Palo Alto makes many things, most of which are built on their custom linux distribution dubbed PAN-OS. One of the things they build is a VPN product that lets users remotely access internal company resources. It’s had quite the number of pretty horrible problems of late.

Folks contracted to assess security defenses (colloquially dubbed “pen-testers” tho no pens are usually involved) and practitioners within an organization who want to gain an independent view of what their internet perimeter looks like often assemble tools to perform
ad-hoc assessments. Sure, there are commercial tools for performing these assessments ($DAYJOB makes some!), but these open source tools make it possible for folks to learn from each other and for makers of products (like PAN-OS) to do a better job securing their creations.

In this case, the creation is a script that lets the caller figure out what version of PAN-OS is running on a given GlobalProtect box.

To follow along at home, you’ll need access to a PAN-OS system, as I’m not providing an IP address of one for you. It’s really not hard to find one (just google a bit or stand up a trial one from the vendor). Throughout the examples I’ll be using {glue} to replace ip and port in various function calls, so let’s get some setup bits out of the way:

library(httr)
library(tidyverse) # for read_fwf() (et al), pluck(), filter(), and %>%

gg <- glue::glue # no need to bring in the entire namespace just for this

Assuming you have a valid ip and port, let’s try making a request against your PAN-OS GlobalProtect (hereafter using “GP” so save keystrokes) system:

httr::HEAD(
  url = gg("https://{ip}:{port}/global-protect/login.esp")
) -> res
## Error in curl::curl_fetch_memory(url, handle = handle) : 
##  SSL certificate problem: self signed certificate

We’re using a HEAD request as we really don’t need the contents of the remote file (unless you need to verify it truly is a PAN-OS GP server), just the metadata about it. You can use a traditional GET request if you like, though.

We immediately run into a snag since these boxes tend to use a self-signed SSL/TLS certificate which web clients aren’t thrilled about dealing with unless explicitly configured to. We can circumvent this with some configuration options, but you should not use the following incantations haphazardly. SSL/TLS no longer really means what it used to (thanks, Let’s Encrypt!) but you have no guarantees of what’s being delivered to you is legitimate if you hit a plaintext web site or one with an invalid certificate. Enough with the soapbox, let’s make the request:

httr::HEAD(
  url = gg("https://{ip}:{port}/global-protect/login.esp"),
  config = httr::config(
    ssl_verifyhost =FALSE, 
    ssl_verifypeer = FALSE
  )
) -> res

httr::status_code(res)
## [1] 200

In that request, we’ve told the underlying {curl} library calls to not verify the validity of the host or peer certificates associated with the service. Again, don’t do this haphazardly to get around generic SSL/TLS problems when making normal API calls or scraping sites.

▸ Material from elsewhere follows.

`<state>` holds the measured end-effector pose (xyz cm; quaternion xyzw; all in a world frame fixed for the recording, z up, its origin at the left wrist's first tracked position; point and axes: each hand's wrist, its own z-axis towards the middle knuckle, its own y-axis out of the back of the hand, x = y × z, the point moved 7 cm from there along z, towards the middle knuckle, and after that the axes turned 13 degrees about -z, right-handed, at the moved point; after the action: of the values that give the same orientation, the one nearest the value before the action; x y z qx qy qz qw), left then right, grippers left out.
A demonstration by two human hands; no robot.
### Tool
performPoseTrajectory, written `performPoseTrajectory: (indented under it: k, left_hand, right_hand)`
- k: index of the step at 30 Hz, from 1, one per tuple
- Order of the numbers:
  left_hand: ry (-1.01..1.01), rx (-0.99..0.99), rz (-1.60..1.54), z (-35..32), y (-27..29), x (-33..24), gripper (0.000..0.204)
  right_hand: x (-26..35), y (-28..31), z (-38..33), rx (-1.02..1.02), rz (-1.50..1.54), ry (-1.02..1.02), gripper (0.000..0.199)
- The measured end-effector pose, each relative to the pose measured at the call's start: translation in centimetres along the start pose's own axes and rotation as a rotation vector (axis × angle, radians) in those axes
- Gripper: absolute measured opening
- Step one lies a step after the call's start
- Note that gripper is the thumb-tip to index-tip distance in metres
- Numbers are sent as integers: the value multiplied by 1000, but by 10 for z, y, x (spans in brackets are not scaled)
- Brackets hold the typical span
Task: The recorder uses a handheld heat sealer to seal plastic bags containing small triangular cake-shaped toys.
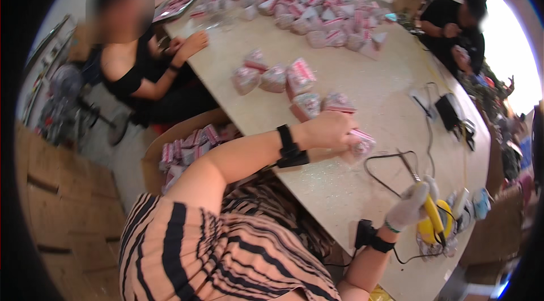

Since we only made a HEAD request, we’re just getting back headers, so let’s take a look at them:

str(httr::headers(res), 1)
## List of 18
##  $ date                     : chr "Fri, 10 Jul 2020 15:02:32 GMT"
##  $ content-type             : chr "text/html; charset=UTF-8"
##  $ content-length           : chr "11749"
##  $ connection               : chr "keep-alive"
##  $ etag                     : chr "\"7e0d5e2b6add\""
##  $ pragma                   : chr "no-cache"
##  $ cache-control            : chr "no-store, no-cache, must-revalidate, post-check=0, pre-check=0"
##  $ expires                  : chr "Thu, 19 Nov 1981 08:52:00 GMT"
##  $ x-frame-options          : chr "DENY"
##  $ set-cookie               : chr "PHPSESSID=bde5668131c14b765e3e75f8ed5514a0; path=/; secure; HttpOnly"
##  $ set-cookie               : chr "PHPSESSID=bde5668131c14b765e3e75f8ed5514a0; path=/; secure; HttpOnly"
##  $ set-cookie               : chr "PHPSESSID=bde5668131c14b765e3e75f8ed5514a0; path=/; secure; HttpOnly"
##  $ set-cookie               : chr "PHPSESSID=bde5668131c14b765e3e75f8ed5514a0; path=/; secure; HttpOnly"
##  $ set-cookie               : chr "PHPSESSID=bde5668131c14b765e3e75f8ed5514a0; path=/; samesite=lax; secure; httponly"
##  $ strict-transport-security: chr "max-age=31536000;"
##  $ x-xss-protection         : chr "1; mode=block;"
##  $ x-content-type-options   : chr "nosniff"
##  $ content-security-policy  : chr "default-src 'self'; script-src 'self' 'unsafe-inline'; img-src * data:; style-src 'self' 'unsafe-inline';"
##  - attr(*, "class")= chr [1:2] "insensitive" "list"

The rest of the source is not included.